Case 3 lived on the street, in another of the 3 houses marked X in Figure 1, from her birth in 1963 until 1981. She was diagnosed with Crohn's disease in 1981, with multiple strictures throughout the ileum, after a 6-month history of abdominal pain and vomiting. She dates her Crohn's disease to 1968 based on her memory of early satiety and delayed growth and puberty.
Estimating 5 persons per household in each of the 50 houses in Figure 1, the prevalence of Crohn's disease on this block was 3/250, or 120/10,000, over 3 times the prevalence of Crohn's disease in high-incidence countries .
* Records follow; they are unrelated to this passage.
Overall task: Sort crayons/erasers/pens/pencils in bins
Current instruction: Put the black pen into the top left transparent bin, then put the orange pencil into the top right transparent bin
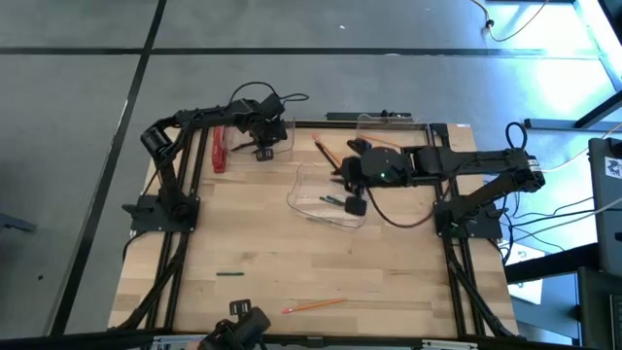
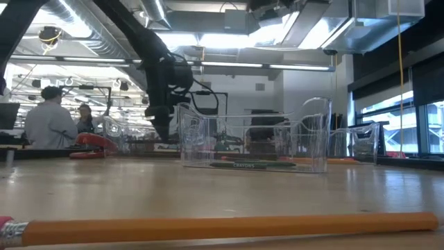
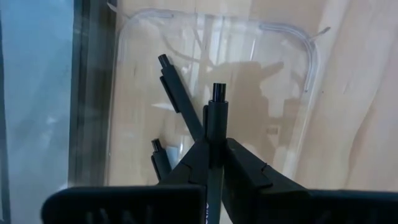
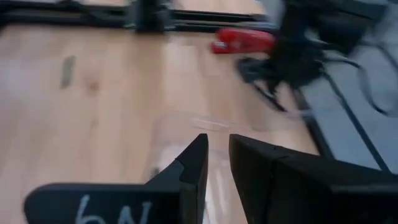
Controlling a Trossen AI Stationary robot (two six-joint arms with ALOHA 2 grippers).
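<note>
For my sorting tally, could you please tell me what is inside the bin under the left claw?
Inside the bin lie two black pens, one partly hidden behind the left claw, which holds a third pen above them. The claw covers the bin's near end.

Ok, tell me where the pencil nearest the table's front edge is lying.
In the high view the pencil lies near the table's front edge, about midway across, right of a lone green crayon; in the low view it stretches across the foreground.

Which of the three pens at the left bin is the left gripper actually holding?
The upright pen, pinched between the left gripper's fingertips over the bin. The other two pens lie loose on the bin's floor, clear of the fingers.
</note>
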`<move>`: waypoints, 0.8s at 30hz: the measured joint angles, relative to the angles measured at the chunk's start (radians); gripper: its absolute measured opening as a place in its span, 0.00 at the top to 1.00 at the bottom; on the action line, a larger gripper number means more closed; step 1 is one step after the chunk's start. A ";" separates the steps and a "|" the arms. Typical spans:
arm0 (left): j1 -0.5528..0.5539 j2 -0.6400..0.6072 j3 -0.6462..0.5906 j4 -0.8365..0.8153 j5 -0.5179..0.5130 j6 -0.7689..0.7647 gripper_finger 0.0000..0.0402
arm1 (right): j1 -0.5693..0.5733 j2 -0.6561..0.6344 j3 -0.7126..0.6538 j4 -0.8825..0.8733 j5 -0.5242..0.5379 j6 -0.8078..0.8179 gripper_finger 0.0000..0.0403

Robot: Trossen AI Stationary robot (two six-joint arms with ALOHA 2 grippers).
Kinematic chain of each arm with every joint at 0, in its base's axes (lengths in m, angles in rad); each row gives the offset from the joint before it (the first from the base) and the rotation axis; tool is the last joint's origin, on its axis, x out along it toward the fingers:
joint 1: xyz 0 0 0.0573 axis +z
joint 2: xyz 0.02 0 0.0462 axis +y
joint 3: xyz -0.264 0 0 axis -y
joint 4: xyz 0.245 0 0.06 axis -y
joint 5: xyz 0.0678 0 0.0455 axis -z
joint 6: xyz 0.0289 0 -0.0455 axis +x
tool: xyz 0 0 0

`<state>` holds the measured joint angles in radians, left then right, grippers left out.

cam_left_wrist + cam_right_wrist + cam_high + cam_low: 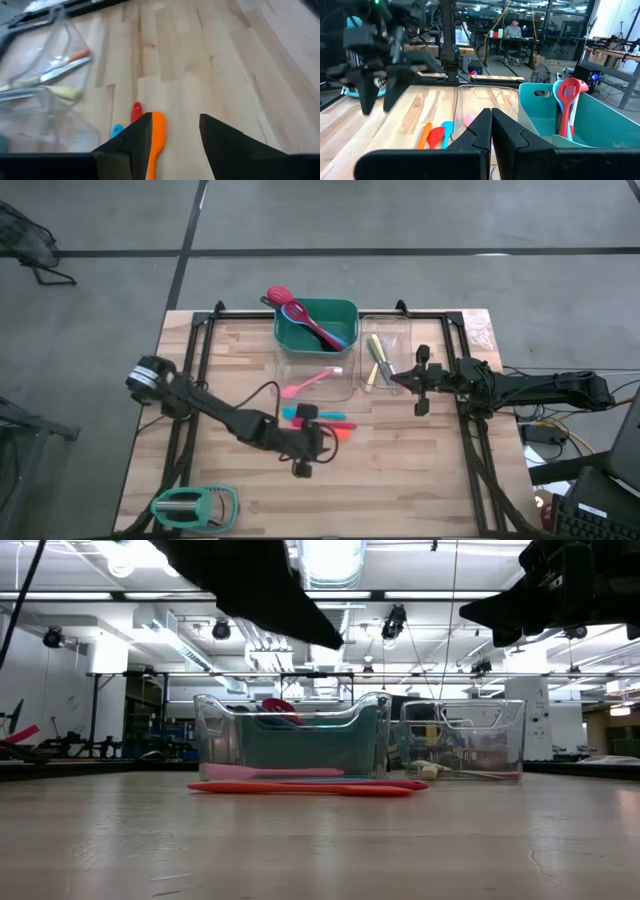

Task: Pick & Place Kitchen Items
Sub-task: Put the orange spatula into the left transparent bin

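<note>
Left gripper (318, 438) stands above the table (420, 480) with its jaws parted, holding nothing. Just ahead of its fingertips lie three utensils side by side: one orange spatula (156, 137), one red utensil (135, 111), one blue utensil (116, 130). Beyond them, one pink spoon (312, 382) lies in a clear bin (345, 388). The green bin (340, 311) holds one red slotted turner (567, 102) and blue and pink pieces. Right gripper (422, 381), clenched and empty, hovers beside a second clear bin (403, 332) holding pale-handled utensils (376, 360).
</note>
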<state>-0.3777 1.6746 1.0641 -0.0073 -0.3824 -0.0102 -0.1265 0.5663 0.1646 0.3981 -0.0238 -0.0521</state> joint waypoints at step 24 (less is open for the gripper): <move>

This is the first reported cluster of individuals with Crohn's disease possibly linked to treated water, and is consistent with previously reported clusters of Crohn's disease linked to an infectious microorganism in water. The length of time between living on the street and the development of Crohn's disease (8 years for case 1, 6 years for case 2, and 5 years for case 3) is consistent with the previously reported latent period between exposure to an infectious microorganism in water and the development of Crohn's disease [2, 3, 7].
The previously reported clusters of Crohn's disease associated with water have been linked to swimming in polluted ground water , and to drinking untreated well  or spring [3, 9] water. Only one cluster has been linked to possibly "polluted" tap or potable water . This is the first cluster of Crohn's disease linked to clean, unpolluted, fully treated drinking water. As emphasized above, the normal methods of treating water for human consumption are completely ineffective against MAP and other environmental mycobacteria, and currently used chlorine disinfection actually selects for the growth of MAP and other MAC organisms. It is therefore possible that MAP organisms, like other environmental mycobacteria, were present in the fully treated drinking water supplying the cases' homes .
Another woman, diagnosed with large bowel Crohn's disease a "year or two" before her move to the street, lived on the street from 1961, when she was 28 years old, to 1971, in one of the unmarked houses in Figure 1. She is not part of the cluster, since she moved to the street after being diagnosed with Crohn's disease. This woman had Crohn's disease in the colon, whereas the three cases in this cluster all had small bowel disease. This suggests that different strains of MAP might be responsible for the different anatomic locations of Crohn's disease.
The fact that all three cases are Jewish, suggesting genetic similarities, does not rule out an infectious cause for their Crohn's disease. Multiple genetic polymorphisms are associated with an increased or decreased risk of developing tuberculosis and leprosy, the other major mycobacterial diseases of humans . Polymorphisms of the NOD2 gene are associated with an increased risk of Crohn's disease in humans  and Johne's disease in cattle . NOD2 is involved in the immune response to intracellular pathogens , particularly intracellular pathogens of the genus Mycobacterium [48, 49], and NOD2 specifically recognizes MAP .
Written informed consent for publication of this report and the accompanying figure was obtained from cases 1 and 3, the widow of case 2, and the woman who had Crohn's disease before her move to the street.
The author extends her most grateful appreciation to cases 1 and 3, the widow of case 2 and the woman who had Crohn's disease before her move to the street for their permission to write this report, an employee of the city's water department for information about and maps of the water pipes supplying the street, Cindy Millsap for helpful suggestions, and Dr. Dodie Ruzicki and the librarians at Sacred Heart Medical Center in Spokane, Washington for the references.
The author received no funding for this article.